The automatic releases for their main parachutes were set to open at 2,000 feet above sea level, but Hooper would pop his as soon as the altimeter on his wrist showed 2,500. When they saw Hooper’s canopy deploy, all the other SEALs were to pull their manual releases. The slight difference in time would shift Hooper’s position from in front of and below the team to behind and above, and the team would thereafter fly formation on Osborne’s green helmet light by maneuvering the steerable midnight blue airfoil-shaped parachutes.
The ground seemed to come up impossibly quickly, though there was little sense of motion. The only sound was the rush of wind past Stuart’s helmet as he turned to look at Leah, twenty feet to his left as they dropped. Her visor was turned in his direction; she was looking at him, too.
Hooper extended his arms in a swimming motion and tilted his head up. The air deflected by his chest turned his body so his feet were now below him. The team members followed his actions and grasped their main chute release handles in their right hands. Hooper’s first-stage chute popped suddenly, and he appeared to shoot upward.

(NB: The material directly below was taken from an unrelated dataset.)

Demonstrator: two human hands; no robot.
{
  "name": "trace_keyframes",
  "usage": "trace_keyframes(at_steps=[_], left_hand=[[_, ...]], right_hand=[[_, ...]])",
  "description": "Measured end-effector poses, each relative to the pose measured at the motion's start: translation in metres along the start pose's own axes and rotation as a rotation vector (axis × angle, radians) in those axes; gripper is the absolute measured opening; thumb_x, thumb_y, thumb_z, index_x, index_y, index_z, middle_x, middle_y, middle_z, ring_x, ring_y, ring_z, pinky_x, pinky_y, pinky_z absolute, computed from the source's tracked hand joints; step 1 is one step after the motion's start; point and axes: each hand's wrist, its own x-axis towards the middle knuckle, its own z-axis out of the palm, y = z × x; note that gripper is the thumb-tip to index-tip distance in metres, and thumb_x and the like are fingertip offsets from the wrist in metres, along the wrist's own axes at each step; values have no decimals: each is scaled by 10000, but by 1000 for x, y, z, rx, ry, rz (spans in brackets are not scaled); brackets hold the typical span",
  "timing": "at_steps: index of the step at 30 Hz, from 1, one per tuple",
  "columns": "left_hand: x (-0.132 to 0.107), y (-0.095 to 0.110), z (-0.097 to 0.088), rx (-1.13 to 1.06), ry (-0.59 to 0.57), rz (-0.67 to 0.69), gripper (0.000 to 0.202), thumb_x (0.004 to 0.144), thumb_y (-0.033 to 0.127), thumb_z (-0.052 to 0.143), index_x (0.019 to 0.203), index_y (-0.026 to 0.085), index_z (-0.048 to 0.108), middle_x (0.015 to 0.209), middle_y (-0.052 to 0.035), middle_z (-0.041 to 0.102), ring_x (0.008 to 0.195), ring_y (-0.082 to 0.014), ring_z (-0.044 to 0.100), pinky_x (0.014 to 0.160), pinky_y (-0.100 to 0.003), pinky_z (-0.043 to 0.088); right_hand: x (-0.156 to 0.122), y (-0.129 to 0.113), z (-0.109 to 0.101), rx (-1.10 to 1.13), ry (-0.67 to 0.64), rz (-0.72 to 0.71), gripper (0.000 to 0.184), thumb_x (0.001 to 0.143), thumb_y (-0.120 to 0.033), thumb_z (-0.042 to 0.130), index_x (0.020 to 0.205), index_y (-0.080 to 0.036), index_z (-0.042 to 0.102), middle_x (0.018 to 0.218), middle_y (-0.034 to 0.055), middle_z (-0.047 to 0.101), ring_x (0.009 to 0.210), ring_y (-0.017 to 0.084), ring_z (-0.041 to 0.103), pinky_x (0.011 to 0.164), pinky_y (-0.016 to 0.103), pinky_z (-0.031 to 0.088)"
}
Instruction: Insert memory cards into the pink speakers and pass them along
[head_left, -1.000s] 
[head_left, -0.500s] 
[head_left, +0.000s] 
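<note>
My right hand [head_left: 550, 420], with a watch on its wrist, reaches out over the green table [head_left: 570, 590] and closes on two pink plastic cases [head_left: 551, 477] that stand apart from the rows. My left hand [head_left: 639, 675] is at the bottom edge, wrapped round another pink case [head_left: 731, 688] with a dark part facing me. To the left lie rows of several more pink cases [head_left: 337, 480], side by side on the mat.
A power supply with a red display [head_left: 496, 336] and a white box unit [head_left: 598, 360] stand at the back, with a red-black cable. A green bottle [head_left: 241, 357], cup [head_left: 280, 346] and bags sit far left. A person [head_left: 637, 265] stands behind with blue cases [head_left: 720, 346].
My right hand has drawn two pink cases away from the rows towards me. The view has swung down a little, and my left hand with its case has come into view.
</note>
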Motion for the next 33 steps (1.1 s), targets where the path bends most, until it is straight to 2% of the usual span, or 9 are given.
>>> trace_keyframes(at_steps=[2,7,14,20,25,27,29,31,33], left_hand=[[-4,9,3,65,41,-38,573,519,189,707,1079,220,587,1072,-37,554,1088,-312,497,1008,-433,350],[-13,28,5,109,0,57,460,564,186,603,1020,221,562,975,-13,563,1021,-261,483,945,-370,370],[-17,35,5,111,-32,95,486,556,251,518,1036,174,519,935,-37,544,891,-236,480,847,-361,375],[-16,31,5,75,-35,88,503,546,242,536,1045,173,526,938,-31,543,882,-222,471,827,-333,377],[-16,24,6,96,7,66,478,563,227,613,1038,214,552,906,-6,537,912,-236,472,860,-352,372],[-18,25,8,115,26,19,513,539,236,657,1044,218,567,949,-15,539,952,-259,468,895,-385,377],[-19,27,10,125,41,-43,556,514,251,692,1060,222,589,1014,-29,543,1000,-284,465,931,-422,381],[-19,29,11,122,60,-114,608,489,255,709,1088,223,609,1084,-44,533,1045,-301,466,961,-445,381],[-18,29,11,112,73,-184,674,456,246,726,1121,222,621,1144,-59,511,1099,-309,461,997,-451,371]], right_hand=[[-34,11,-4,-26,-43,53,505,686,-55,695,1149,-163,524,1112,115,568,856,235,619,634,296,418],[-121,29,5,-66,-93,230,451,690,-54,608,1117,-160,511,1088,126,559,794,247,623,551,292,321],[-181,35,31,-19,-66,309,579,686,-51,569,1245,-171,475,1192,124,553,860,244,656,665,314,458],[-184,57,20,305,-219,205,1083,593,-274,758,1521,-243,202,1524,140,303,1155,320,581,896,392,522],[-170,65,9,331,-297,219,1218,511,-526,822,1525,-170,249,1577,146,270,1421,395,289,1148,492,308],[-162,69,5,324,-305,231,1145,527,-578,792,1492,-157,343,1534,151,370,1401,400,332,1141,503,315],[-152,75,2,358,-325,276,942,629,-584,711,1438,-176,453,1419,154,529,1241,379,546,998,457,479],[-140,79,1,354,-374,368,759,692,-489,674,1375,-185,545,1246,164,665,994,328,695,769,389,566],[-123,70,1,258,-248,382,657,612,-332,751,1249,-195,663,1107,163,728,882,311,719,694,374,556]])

Stuart pulled his release and felt the chute deploy behind his head. There was a jerk, a sense of being pulled upward, then a stronger jerk as the main canopy opened and the drogue fell away. Stuart looked up to check his canopy, surprised to find it clearly visible despite the inky darkness. He checked the shrouds, then he pulled his tape and felt his radio and equipment pack drop below him and tug at the end of its strap. Quickly he grasped the handles attached to the risers on either side of him and rotated the parachute slowly. He saw Leah struggling to release her gear, and felt a pang of guilt that she was here. He was relieved when she loosed her ammo and grenade pack and gripped her riser handles to steer the chute.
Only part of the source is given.